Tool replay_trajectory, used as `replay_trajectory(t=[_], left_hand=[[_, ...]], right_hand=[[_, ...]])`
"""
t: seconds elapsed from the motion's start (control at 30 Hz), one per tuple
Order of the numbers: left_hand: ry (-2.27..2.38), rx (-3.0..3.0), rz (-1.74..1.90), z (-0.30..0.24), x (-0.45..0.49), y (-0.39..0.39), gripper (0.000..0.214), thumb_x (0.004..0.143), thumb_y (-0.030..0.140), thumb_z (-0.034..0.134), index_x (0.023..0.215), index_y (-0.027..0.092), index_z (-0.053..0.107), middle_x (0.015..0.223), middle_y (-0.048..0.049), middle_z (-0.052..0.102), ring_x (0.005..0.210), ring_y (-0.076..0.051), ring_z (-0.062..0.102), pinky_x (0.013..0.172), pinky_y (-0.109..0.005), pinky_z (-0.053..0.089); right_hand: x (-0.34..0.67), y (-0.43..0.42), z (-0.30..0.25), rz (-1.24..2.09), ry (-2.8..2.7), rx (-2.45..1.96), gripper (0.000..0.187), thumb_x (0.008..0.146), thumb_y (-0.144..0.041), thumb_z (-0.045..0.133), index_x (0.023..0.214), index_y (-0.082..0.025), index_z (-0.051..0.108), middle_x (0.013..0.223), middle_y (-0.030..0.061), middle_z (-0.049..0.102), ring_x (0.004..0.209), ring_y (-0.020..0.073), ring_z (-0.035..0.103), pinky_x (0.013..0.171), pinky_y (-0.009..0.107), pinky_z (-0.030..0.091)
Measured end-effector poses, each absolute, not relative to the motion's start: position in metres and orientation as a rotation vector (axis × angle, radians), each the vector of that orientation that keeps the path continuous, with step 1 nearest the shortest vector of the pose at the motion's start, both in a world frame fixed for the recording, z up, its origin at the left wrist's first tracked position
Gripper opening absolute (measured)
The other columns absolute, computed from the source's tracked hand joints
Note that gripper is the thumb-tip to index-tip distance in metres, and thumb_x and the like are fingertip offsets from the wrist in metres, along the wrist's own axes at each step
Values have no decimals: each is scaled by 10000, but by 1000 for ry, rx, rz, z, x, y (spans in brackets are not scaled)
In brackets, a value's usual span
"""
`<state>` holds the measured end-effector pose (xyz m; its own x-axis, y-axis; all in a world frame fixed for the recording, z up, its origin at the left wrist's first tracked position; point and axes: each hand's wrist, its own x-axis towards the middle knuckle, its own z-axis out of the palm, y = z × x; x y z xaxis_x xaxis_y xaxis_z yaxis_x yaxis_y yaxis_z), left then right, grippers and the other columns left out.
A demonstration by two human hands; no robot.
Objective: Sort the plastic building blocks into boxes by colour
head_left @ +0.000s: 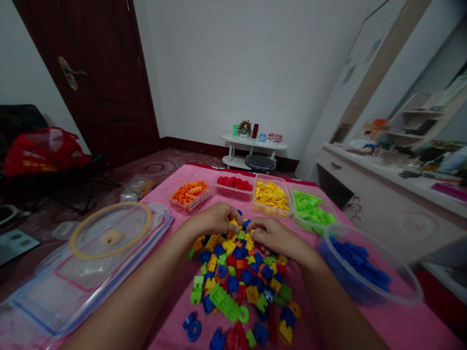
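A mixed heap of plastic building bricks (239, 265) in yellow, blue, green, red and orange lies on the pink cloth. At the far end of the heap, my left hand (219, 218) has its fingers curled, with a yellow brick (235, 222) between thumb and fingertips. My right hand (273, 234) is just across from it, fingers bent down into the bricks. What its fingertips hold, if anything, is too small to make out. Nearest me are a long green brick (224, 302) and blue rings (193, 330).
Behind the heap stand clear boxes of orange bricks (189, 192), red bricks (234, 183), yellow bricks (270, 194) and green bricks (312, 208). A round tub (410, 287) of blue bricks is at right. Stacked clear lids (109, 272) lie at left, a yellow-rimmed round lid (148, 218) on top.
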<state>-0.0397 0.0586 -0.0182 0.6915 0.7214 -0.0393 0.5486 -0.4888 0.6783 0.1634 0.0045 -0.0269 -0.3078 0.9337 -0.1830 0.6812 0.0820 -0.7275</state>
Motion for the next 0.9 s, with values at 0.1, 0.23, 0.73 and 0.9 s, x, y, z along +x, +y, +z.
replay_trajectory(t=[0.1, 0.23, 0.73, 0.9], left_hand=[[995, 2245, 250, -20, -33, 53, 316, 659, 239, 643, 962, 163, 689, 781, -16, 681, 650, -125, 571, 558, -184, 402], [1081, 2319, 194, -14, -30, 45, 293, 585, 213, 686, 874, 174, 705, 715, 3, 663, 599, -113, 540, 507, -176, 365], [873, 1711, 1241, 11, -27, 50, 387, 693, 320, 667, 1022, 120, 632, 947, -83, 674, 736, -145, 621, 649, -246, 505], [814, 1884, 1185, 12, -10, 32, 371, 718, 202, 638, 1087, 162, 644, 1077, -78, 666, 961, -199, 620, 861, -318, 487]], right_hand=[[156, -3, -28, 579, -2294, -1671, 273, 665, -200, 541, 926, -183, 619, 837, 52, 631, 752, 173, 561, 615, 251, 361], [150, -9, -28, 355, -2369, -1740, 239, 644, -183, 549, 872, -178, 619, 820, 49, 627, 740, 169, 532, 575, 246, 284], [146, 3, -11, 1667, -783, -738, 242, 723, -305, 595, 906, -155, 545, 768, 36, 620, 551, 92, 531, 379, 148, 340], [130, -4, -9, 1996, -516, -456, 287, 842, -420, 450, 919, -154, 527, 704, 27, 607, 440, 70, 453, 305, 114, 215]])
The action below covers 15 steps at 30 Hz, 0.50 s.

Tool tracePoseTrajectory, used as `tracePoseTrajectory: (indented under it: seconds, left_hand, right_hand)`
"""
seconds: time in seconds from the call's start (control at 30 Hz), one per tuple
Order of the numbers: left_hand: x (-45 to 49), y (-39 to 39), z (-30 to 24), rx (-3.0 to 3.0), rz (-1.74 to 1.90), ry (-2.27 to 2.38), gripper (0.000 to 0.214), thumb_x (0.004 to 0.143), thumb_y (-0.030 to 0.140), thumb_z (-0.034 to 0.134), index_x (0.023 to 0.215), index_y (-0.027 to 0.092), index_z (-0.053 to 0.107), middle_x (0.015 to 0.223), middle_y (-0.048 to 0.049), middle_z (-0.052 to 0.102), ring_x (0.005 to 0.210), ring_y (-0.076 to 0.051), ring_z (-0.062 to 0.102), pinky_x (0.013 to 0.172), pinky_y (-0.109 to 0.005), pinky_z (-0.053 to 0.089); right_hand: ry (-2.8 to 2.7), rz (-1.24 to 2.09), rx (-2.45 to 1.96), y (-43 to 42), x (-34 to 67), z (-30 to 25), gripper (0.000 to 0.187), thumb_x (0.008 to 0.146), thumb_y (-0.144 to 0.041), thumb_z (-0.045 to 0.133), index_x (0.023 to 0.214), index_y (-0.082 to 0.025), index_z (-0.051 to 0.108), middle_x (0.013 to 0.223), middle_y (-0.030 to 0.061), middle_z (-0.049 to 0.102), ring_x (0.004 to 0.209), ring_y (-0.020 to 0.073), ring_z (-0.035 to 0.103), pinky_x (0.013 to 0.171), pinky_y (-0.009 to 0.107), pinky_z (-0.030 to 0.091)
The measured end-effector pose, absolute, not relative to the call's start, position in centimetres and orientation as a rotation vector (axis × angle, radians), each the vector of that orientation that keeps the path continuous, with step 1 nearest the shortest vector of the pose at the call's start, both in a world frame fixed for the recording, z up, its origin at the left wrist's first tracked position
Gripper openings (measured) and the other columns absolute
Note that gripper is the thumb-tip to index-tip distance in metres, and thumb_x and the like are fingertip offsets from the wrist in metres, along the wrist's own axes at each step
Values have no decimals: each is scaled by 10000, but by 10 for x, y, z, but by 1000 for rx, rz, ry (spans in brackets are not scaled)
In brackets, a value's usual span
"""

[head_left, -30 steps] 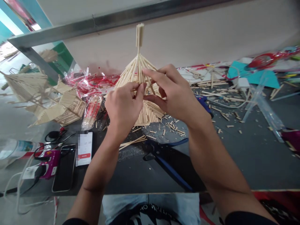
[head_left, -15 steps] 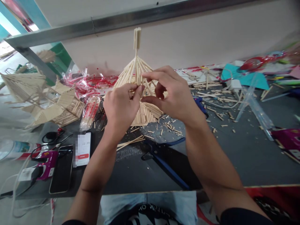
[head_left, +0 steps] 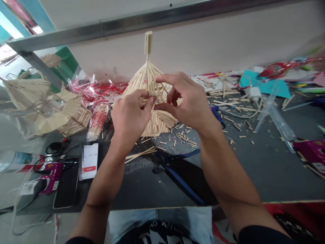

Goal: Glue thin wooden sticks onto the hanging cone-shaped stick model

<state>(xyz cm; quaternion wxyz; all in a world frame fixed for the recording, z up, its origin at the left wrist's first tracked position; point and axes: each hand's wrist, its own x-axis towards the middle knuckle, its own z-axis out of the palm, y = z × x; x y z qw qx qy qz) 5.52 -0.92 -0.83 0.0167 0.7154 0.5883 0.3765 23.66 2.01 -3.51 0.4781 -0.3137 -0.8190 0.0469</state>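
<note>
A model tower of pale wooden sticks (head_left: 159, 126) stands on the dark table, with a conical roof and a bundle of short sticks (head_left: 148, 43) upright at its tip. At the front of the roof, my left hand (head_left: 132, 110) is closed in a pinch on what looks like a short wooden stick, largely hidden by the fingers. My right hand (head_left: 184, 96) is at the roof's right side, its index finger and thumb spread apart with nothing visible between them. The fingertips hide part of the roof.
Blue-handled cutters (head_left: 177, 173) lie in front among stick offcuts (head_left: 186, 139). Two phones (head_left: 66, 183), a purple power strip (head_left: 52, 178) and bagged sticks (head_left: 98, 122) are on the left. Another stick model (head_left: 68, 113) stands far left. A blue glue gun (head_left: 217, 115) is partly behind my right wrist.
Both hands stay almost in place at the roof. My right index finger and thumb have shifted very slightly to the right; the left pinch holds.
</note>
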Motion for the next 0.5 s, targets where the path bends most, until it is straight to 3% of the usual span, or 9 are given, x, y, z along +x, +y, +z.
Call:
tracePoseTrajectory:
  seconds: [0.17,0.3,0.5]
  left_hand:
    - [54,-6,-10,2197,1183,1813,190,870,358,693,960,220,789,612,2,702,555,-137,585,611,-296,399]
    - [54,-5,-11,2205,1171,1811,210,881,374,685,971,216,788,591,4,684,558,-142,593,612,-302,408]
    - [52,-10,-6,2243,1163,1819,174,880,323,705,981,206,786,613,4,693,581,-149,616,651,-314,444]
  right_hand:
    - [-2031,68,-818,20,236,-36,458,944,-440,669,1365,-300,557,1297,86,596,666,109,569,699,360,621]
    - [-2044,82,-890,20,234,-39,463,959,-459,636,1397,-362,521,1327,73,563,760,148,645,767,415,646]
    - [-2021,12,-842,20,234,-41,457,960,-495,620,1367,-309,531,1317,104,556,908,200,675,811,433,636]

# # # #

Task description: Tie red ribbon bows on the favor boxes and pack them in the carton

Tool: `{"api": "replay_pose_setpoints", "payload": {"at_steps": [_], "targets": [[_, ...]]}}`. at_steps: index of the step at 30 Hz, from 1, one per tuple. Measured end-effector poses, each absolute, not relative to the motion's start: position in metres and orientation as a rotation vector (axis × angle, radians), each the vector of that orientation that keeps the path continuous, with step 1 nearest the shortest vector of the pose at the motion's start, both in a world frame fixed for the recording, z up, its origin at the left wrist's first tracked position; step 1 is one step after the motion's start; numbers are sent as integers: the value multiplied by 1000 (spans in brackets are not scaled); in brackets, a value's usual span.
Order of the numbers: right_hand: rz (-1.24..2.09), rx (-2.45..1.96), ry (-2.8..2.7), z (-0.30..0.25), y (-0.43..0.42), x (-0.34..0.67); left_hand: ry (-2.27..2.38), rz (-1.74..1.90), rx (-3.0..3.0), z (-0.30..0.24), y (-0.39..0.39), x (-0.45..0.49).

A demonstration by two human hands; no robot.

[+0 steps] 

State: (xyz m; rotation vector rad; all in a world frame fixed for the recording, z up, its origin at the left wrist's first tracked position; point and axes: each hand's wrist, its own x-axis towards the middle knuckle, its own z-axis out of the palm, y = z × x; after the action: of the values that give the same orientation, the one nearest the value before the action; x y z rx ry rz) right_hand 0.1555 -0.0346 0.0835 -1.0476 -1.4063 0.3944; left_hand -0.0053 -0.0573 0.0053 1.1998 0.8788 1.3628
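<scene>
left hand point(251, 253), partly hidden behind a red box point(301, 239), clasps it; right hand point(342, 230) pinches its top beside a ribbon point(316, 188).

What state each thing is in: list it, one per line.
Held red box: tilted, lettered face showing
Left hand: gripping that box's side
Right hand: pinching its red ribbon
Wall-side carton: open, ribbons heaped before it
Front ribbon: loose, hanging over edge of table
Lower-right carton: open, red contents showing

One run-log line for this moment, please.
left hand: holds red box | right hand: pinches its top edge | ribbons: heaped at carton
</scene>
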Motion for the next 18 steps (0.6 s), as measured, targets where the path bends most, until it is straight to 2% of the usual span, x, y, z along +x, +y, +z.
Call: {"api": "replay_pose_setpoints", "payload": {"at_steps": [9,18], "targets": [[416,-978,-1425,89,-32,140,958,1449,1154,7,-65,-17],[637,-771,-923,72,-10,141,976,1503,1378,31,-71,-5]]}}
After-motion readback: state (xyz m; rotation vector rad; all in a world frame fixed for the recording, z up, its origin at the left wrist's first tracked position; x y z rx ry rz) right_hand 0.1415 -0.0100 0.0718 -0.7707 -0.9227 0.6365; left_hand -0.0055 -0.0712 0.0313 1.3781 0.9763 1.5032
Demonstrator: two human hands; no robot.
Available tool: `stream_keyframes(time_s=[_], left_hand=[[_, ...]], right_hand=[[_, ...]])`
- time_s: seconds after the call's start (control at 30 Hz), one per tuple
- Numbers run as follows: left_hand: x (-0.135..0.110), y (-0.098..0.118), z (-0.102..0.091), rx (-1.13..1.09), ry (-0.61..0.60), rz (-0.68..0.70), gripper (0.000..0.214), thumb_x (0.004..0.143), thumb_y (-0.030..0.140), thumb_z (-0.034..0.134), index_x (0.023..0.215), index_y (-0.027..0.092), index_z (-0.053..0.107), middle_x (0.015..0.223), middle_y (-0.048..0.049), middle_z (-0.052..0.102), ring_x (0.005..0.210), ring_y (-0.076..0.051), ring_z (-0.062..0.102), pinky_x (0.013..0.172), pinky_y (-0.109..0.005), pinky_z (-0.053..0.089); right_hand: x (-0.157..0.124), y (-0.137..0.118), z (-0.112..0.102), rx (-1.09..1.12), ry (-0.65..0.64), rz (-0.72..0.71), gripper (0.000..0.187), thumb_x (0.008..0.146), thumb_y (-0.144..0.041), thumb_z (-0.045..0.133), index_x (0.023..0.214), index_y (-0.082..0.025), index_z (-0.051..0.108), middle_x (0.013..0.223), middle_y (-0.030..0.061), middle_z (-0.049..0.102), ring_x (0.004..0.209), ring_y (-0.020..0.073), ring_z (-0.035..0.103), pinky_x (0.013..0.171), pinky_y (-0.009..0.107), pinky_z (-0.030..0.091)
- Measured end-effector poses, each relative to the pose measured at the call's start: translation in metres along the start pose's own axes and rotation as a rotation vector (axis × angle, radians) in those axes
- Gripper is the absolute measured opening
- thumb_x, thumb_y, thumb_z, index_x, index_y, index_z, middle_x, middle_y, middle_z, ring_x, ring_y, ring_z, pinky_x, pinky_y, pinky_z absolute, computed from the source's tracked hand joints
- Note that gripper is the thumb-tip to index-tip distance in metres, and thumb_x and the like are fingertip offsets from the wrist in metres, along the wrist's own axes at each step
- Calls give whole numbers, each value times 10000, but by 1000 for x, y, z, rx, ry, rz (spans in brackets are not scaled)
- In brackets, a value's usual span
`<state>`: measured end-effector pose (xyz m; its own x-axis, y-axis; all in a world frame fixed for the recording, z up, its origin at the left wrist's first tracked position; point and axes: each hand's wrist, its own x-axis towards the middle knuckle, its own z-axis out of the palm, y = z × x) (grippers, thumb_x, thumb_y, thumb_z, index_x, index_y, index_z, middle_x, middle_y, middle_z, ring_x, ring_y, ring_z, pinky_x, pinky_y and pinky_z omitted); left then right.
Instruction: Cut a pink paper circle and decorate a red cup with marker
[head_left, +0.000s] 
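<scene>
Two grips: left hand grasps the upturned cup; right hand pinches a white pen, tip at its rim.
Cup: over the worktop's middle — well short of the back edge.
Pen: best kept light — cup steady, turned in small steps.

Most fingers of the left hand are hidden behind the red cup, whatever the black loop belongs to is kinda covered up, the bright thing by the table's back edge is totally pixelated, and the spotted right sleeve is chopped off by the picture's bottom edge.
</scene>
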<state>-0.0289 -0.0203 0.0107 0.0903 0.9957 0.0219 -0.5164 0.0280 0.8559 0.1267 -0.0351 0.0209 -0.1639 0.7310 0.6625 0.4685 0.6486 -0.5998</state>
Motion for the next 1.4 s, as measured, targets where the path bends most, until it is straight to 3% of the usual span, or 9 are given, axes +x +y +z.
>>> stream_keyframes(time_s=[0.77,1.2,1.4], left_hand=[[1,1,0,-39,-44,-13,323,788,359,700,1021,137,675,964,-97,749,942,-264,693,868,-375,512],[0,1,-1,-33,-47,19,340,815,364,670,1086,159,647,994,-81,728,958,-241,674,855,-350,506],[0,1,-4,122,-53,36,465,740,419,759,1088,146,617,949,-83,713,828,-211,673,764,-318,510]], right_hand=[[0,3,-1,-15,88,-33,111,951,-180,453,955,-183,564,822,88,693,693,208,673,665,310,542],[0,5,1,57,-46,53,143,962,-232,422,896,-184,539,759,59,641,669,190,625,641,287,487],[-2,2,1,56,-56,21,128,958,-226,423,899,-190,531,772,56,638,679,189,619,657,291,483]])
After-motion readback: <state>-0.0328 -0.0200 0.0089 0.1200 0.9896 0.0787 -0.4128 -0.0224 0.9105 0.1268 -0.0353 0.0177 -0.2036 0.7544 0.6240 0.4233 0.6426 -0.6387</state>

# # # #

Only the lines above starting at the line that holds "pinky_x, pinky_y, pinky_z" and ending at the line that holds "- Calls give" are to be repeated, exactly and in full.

- thumb_x, thumb_y, thumb_z, index_x, index_y, index_z, middle_x, middle_y, middle_z, ring_x, ring_y, ring_z, pinky_x, pinky_y, pinky_z absolute, computed from the source's tracked hand joints
- Note that gripper is the thumb-tip to index-tip distance in metres, and thumb_x and the like are fingertip offsets from the wrist in metres, along the wrist's own axes at each step
- Calls give whole numbers, each value times 10000, but by 1000 for x, y, z, rx, ry, rz (spans in brackets are not scaled)

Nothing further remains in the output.